Hillary has always supported same-sex couples being recognized and respected by the state. In 2013 she made the transition to not only supporting said couples but fully promoting the right for them to marry under federal law. However, this was only after the rest of america was ready for the change. This is a political move, and a smart one. If a politician tries to jam progress down the populations throat before they're ready, it can cause significant backlash. It’s more effective to weigh the mood of the population and let the change in perspective occur naturally, with the representative accurately reflecting the mood of the people. This is change that's palatable not only for conservative voters, but for the center-leaning democrats as well.


“We have one set of rules in NYC and a totally different set of rules in the rest of the state. What might work in NYC is certainly not going to work in Montana. So, for the federal government to be having any kind of blanket rules that they’re going to try to impose, I think doesn’t make sense.” - 2008.

“I do support comprehensive background checks, and to close the gun show loophole, and the online loophole, and what's called the Charleston loophole, and to prevent people on the no-fly list from getting guns,” -2016.

Yes, in 2008, you could say Hillary was pretty lax on federally enforced gun legislation. However, that was before the spree of mass shootings, or the increased awareness of them, have occurred over the past couple of years. The problems that we face today regarding gun safety are not the same that we faced just ten years ago. This is a situation in which new information and circumstance would (quite logically) cause a politician to change their opinion.


“Clearly, we have to make some tough decisions as a country, and one of them ought to be coming up with a much better entry-and-exit system so that if we’re going to let people in for the work that otherwise would not be done, let’s have a system that keeps track of them,” - 2004.

“We need comprehensive immigration reform with a path to full and equal citizenship. If Congress won't act, I'll defend President Obama’s executive actions—and I'll go even further to keep families together. I'll end family detention, close private immigrant detention centers, and help more eligible people become naturalized.” 2016.

Hillary uses a much more sympathetic tone towards immigrants in this election. Since the recent global issue of handling Syrian refugees, the media in particular has examined immigrants with a more humanitarian view. This view has absolutely transferred to the way we look at Mexican immigrants, which has always been and will continue to be a problem for the United States. There is a lot of negative tension surrounding current methods of deportation, including mass roundups. These methods are unpopular, and some say unethical.
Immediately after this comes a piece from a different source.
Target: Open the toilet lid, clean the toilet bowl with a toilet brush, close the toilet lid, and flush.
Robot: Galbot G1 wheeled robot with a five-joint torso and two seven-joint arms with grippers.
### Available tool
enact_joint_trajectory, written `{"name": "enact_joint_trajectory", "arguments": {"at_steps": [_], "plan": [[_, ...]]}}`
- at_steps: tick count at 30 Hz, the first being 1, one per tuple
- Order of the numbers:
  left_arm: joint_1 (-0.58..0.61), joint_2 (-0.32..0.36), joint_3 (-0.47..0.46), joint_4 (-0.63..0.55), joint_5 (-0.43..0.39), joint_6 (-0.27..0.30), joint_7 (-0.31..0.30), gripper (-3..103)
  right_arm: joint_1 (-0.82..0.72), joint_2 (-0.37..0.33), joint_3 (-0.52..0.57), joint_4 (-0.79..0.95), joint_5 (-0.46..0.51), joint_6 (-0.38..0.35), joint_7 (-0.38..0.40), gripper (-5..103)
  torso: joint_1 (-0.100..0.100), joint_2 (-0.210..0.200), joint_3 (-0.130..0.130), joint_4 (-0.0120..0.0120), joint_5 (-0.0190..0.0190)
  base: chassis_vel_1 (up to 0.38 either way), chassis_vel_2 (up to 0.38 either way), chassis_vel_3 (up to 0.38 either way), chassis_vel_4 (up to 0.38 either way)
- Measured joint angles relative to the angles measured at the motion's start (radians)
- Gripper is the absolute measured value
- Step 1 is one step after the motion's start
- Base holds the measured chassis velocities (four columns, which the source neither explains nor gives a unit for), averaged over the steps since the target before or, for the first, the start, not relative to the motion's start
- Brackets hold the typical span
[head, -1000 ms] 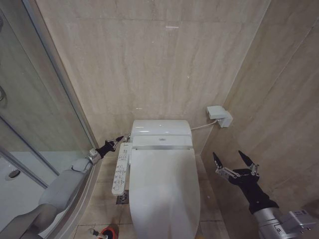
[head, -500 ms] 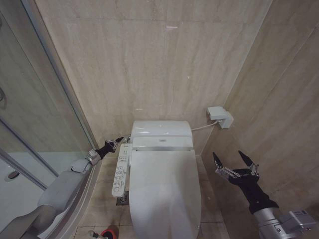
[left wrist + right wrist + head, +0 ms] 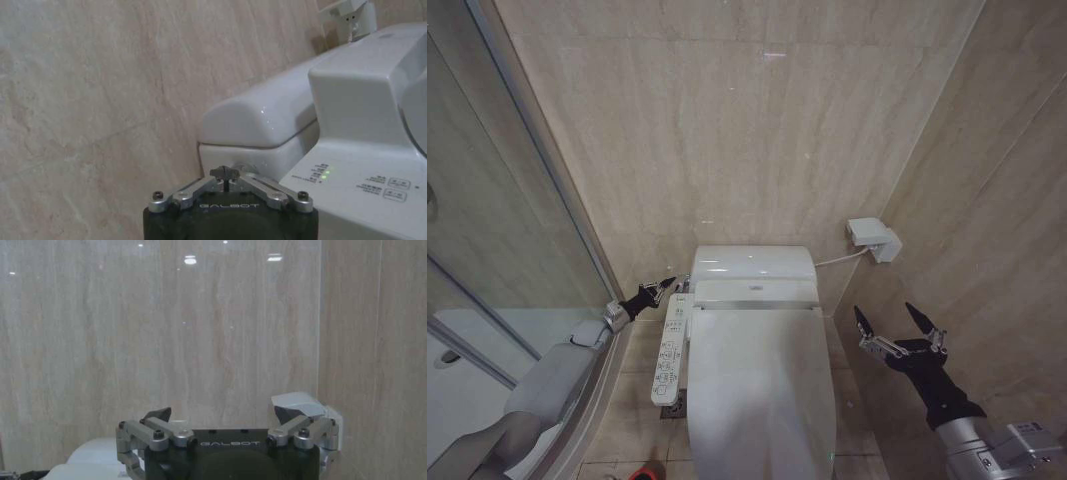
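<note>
the toilet lid lies shut; my left jaws, pinched together beside the rear unit, should press squarely; right jaws wait apart.

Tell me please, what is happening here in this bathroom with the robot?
The robot faces a toilet whose toilet lid is down. Its left gripper, fingers shut, is at the toilet's left rear corner, between the side control panel and the rear unit, close to the wall. The right gripper hangs open in the air to the right of the toilet, holding nothing. Neither gripper holds the toilet brush.
</note>
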Motion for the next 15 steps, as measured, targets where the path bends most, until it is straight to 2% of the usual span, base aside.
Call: {"name": "enact_joint_trajectory", "arguments": {"at_steps": [15], "plan": [[-0.005, -0.023, 0.006, 0.048, 0.004, -0.014, 0.048, 0, 0.0, 0.0, 0.0, 0.0, 0.0, 0.0, 0.0, 100, 0.0, 0.0, 0.0, 0.0001, 0.0001, 0.0, 0.0, 0.0, 0.0]]}}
"So it's fair to say that our economies are entwined, and we need to keep upping our game both bilaterally and with partners across the region through agreements like the Trans-Pacific Partnership or TPP. Australia is a critical partner. This TPP sets the gold standard in trade agreements to open free, transparent, fair trade, the kind of environment that has the rule of law and a level playing field. And when negotiated, this agreement will cover 40 percent of the world's total trade and build in strong protections for workers and the environment." -2012

“I have said from the very beginning that we had to have a trade agreement that would create good American jobs, raise wages and advance our national security and I still believe that is the high bar we have to meet.” -2015.

The comments that Hillary made in 2012 regarding the TPP were made with the hopes and expectation that it would be held to a certain standard. Consequently, as the deal progressed, it turned out to not be the original deal that she had in mind. Now she doesn’t support it. Nothing too unusual here.


Hillary's  flexibility and adaptability are underrated qualities that make her a stronger candidate than her opponents outside and within her party. These qualities make her a particularly good fit for a position serving the United States government, which often must adjust to a rapidly changing culture, like in cases such as LGBT rights or even immigration. Americans should look past concerns of her lack of authenticity and stay updated on current issues and changing conditions, like Hillary does.